I still think this is way out of proportion. Let's use the example of your two
circles. Assuming a few/some/most/all of your friends are in the same
geographical area, how common is it to run into people from group A while out
with group B (and thus open the possibility of group A people making comments
you don't want group B to hear)? I know for me situations like this are very
common. Just the other day I was leaving a restaurant with friends and ran
into other completely unrelated friends who were sitting on the patio.

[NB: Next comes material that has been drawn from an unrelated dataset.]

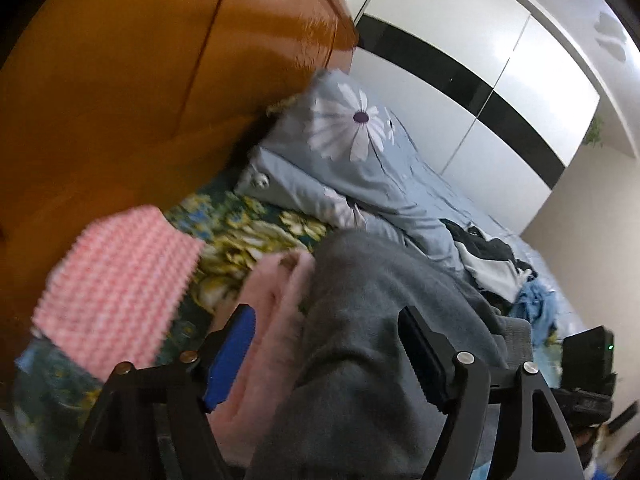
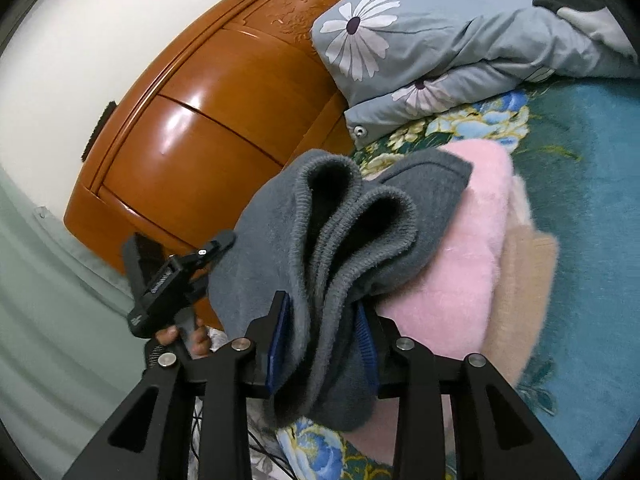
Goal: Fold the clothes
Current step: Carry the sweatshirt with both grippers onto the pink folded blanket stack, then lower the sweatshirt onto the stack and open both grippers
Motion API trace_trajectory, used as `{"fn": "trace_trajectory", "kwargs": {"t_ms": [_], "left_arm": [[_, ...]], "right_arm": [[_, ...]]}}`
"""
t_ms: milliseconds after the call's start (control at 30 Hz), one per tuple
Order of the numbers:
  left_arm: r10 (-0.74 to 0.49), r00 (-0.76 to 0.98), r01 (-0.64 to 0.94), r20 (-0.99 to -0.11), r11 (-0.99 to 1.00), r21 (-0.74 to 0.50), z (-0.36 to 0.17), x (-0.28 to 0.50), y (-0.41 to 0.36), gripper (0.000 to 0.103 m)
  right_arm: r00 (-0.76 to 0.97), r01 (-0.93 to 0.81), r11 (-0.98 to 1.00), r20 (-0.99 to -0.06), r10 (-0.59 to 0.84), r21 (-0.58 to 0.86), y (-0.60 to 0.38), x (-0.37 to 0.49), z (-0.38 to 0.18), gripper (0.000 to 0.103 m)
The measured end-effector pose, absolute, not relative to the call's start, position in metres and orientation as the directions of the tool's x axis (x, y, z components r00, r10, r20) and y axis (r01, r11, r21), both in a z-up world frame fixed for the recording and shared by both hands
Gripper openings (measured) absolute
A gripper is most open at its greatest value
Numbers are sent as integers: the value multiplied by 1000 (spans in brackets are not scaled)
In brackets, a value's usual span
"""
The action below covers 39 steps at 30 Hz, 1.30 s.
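Grey sweater (image 2: 320,248) is pinched between the pads of the right gripper (image 2: 322,344), bunched up on a fluffy pink sweater (image 2: 452,272). Left gripper (image 1: 332,356) has its jaws spread wide around the grey cloth, not squeezing it. Both sweaters lie on the flowery bedspread (image 2: 580,184), near the blue quilt (image 2: 460,36).

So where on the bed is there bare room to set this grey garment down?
Bare teal bedspread lies right of the pink stack, below the daisy quilt. A narrower floral strip runs between the checked cloth and the quilt. Crowded: the stack itself and the loose clothes pile.
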State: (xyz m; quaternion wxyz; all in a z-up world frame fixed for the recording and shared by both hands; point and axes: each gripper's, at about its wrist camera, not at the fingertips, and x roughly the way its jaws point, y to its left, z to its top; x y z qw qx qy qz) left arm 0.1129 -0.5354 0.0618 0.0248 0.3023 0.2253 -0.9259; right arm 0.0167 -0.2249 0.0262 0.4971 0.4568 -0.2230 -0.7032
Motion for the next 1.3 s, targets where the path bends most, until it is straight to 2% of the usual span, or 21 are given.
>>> {"fn": "trace_trajectory", "kwargs": {"t_ms": [67,167,233,367,533,700,767,1000,1200,1300], "left_arm": [[38,-832,202,-554,-909,-364,74,125,-532,77],[35,-860,162,-509,-927,-338,92,143,-518,78],[28,-857,138,-514,-950,-281,100,143,-500,78],[29,-832,86,-553,-980,-181,102,135,-464,78],[-1,-794,84,-608,-991,-108,79,131,-456,78],[25,-795,74,-605,-988,-137,61,141,-464,78],[25,-787,69,-616,-989,-129,54,140,-463,78],[61,-786,67,-615,-981,-182,33,140,-469,78],[42,-789,91,-612,-979,-184,36,140,-465,78],[32,-804,93,-594,-980,-177,48,153,-459,78]], "right_arm": [[-111,509,-427,-435,-894,747,-211,18,32,36],[-178,534,-485,-469,-865,692,-191,18,43,37],[-232,556,-531,-494,-838,640,-188,12,60,37],[-219,608,-500,-475,-852,617,-212,13,90,38],[-228,737,-497,-523,-821,458,-262,26,114,38],[-259,760,-539,-590,-764,364,-278,22,94,38],[-262,749,-550,-596,-759,369,-275,17,84,38],[-241,691,-558,-581,-777,459,-267,3,58,38],[-274,673,-607,-618,-736,424,-279,7,54,38],[-313,677,-608,-586,-748,415,-271,17,68,38]]}}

I don't think that just because Facebook is an _easier_ way for your
clueless/inconsiderate friends to let stuff slip is Facebook's problem, is all
I'm saying. Facebook is just the highest profile, most widely used method of
having a persona online. That comes with upsides and downsides -- if you
aren't comfortable with the risks you can simply not partake.

------
psyklic
The article missed perhaps the easiest way to surmise if someone is gay on
Facebook -- mutual friends. If you both are gay, you probably have the same
gay mutual friends.

Ever since I started adding gay people, I started getting friend requests from
other random gay people (I'm assuming who use Facebook for dating).

------
Sam_Odio
This smacks of link bait & bandwagoning. The author's experience with Twitter
is contorted to support a statement about Facebook.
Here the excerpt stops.